Me di cuenta de que Lara fantaseaba con cosas que yo ya había vivido, ser cedida o prestada, manoseada por muchos hombres, inmovilizada, usada como mueble... todo eso lo había experimentado yo ya con mi Amo. Supe que, si me acercaba a ella, podría jugar con sus fantasías y con las debilidades del Jefe para mi beneficio y especialmente, para el beneficio del Amo... Tenía que pensar como iba a acercarme a ella.
La segunda conversación fue aún mejor, después de la comida el jefe entró enfadado en el despacho de Lara y al poco rato salió aun más enfadado, Lara se apresuró a seguirlo al despacho, cuando escuché la conversación me di cuenta a qué se debía.

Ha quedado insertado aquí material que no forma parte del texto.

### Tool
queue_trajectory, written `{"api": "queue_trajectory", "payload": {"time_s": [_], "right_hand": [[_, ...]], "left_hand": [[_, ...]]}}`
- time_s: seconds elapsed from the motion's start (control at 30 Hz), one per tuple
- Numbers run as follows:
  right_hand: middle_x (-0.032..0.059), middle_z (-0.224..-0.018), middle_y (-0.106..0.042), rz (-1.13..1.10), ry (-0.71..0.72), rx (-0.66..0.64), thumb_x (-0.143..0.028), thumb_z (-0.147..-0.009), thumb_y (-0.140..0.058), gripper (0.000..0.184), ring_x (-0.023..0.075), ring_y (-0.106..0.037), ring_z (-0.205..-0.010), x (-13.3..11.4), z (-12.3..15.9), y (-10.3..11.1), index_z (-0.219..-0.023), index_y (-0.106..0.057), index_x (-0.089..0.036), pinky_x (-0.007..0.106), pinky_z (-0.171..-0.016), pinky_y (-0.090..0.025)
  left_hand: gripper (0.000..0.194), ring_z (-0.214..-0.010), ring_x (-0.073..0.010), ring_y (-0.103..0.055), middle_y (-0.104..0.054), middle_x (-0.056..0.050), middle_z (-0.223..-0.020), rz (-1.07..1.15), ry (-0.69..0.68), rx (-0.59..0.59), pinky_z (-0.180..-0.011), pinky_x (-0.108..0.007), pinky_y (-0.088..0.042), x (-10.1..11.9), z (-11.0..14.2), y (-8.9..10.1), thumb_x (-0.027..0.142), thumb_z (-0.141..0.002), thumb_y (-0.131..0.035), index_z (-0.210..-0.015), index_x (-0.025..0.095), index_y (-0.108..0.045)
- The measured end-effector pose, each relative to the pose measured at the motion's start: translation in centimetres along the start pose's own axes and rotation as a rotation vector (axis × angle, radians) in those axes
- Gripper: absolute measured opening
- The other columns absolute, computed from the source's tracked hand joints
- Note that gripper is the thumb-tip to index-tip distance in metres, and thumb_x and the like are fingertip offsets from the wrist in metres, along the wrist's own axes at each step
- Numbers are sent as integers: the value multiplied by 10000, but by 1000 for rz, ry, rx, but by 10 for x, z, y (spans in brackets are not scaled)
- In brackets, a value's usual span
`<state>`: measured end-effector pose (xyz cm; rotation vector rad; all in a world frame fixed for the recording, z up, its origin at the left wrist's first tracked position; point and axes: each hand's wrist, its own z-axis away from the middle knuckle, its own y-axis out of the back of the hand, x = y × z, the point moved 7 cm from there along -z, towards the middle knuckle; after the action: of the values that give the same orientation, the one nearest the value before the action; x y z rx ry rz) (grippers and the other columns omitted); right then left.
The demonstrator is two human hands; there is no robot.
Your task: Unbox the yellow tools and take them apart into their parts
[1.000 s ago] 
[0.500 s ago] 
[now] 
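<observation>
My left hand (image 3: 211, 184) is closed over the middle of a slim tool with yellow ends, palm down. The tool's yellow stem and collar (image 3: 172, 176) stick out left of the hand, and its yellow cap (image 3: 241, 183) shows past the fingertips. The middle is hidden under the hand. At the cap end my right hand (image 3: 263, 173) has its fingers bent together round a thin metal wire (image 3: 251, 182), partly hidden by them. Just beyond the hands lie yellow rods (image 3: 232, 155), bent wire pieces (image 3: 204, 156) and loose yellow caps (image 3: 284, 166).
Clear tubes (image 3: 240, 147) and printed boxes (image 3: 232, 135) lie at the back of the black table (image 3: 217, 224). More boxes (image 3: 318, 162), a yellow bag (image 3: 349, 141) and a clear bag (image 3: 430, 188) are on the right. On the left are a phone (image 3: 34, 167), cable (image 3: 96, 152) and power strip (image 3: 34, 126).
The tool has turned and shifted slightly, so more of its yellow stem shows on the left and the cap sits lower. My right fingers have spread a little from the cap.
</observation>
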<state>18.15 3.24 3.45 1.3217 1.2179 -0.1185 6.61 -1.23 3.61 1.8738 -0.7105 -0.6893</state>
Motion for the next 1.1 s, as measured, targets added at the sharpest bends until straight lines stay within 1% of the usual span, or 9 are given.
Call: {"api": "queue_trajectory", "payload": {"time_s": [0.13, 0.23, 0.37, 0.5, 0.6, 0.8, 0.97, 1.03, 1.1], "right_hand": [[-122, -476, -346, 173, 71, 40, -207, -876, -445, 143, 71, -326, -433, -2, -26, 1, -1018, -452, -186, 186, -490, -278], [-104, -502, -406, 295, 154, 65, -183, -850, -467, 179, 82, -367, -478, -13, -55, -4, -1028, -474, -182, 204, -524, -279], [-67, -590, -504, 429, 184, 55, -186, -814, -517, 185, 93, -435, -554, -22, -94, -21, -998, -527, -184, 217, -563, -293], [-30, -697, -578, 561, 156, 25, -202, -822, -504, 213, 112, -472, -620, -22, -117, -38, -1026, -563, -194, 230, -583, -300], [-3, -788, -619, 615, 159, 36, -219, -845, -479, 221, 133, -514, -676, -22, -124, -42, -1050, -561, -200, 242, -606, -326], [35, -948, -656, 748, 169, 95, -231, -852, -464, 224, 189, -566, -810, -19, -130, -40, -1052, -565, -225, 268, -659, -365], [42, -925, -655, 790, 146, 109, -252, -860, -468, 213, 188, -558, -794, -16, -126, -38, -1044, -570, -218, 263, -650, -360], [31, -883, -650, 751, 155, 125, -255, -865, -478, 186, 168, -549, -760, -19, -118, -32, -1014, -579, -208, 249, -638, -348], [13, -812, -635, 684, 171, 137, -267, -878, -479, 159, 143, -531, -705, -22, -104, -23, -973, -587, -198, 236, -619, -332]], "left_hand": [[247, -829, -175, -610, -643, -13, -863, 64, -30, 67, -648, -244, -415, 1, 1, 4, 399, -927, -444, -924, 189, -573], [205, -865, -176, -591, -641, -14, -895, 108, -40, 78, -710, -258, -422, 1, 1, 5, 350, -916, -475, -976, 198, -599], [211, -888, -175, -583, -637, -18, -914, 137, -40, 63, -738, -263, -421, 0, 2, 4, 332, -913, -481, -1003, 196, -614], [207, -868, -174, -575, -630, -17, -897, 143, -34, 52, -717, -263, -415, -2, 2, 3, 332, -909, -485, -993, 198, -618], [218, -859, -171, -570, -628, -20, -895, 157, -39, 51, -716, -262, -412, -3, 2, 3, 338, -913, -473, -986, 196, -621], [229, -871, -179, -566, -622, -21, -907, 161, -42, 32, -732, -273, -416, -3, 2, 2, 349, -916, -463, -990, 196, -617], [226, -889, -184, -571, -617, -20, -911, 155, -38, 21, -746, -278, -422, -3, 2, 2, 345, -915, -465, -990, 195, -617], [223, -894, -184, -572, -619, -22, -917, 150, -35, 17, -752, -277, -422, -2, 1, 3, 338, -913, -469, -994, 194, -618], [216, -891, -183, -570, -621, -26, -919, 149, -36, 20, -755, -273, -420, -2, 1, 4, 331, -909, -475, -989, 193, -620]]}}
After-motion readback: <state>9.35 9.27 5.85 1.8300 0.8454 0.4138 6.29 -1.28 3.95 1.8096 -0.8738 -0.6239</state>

"Ayer tuviste una conversación muy bonita con tu amiga Lorena ¿No? Así que entregas tu trabajo tarde para que te azote y correrte como una puta zorra. Muy bien. si ese es tu juego puedes irte, comprarte un vibrador y jugar sola. Ya te dije que esto no es un juego, que si quieres ser mía te lo tienes que tomar en serio. Esta noche quiero que me escribas una redacción sobre los motivos por los que quieres continuar, mañana me la dejarás a primera hora sobre la mesa, si veo que no me la entregas o tus motivos no me convencen se acabará todo aquí, volverás a ser una simple empleada. Ah y si quieres seguir siendo mía, nada de sexo, azotes y mucho menos orgasmos hasta nuevo aviso. Vete."
Se escuchó un portazo y me di cuenta de que, el día siguiente podía ser decisivo.